*** Block opens ***
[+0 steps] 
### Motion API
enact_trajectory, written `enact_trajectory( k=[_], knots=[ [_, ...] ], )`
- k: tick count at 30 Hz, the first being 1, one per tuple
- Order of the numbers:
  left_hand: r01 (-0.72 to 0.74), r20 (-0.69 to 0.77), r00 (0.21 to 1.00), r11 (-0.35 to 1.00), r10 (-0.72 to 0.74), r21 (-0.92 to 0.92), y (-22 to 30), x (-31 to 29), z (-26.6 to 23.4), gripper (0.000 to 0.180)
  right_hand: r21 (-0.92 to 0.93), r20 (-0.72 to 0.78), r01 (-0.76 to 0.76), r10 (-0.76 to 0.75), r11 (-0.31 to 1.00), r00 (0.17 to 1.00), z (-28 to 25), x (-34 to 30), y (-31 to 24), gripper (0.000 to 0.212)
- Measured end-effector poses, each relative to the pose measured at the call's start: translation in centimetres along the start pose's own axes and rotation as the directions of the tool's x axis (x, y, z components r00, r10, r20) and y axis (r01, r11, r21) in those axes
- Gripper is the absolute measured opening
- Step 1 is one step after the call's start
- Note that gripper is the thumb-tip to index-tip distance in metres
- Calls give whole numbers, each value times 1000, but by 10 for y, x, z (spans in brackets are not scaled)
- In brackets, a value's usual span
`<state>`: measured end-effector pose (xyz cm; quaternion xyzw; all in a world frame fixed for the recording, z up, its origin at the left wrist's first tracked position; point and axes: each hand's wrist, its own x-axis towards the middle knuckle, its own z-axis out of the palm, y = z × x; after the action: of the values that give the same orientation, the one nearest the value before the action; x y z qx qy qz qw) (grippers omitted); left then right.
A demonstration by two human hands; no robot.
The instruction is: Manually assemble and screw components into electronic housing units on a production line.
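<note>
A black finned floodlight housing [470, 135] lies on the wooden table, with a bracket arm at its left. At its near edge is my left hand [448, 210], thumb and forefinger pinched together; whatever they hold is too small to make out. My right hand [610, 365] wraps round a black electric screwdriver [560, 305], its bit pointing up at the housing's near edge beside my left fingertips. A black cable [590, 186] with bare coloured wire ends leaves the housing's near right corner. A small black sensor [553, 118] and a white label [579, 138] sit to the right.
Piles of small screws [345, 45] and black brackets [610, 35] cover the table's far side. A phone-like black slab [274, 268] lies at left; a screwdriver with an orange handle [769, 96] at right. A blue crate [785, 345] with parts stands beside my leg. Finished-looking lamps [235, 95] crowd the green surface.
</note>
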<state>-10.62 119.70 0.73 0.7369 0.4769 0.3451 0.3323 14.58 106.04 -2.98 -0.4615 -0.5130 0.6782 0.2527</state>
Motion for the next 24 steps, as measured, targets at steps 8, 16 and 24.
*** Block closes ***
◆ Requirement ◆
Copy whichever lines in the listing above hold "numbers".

◆ Your response ◆
- Order of the numbers:
- Calls give whole numbers, each value times 1000, but by 10 for y, x, z (spans in brackets are not scaled)

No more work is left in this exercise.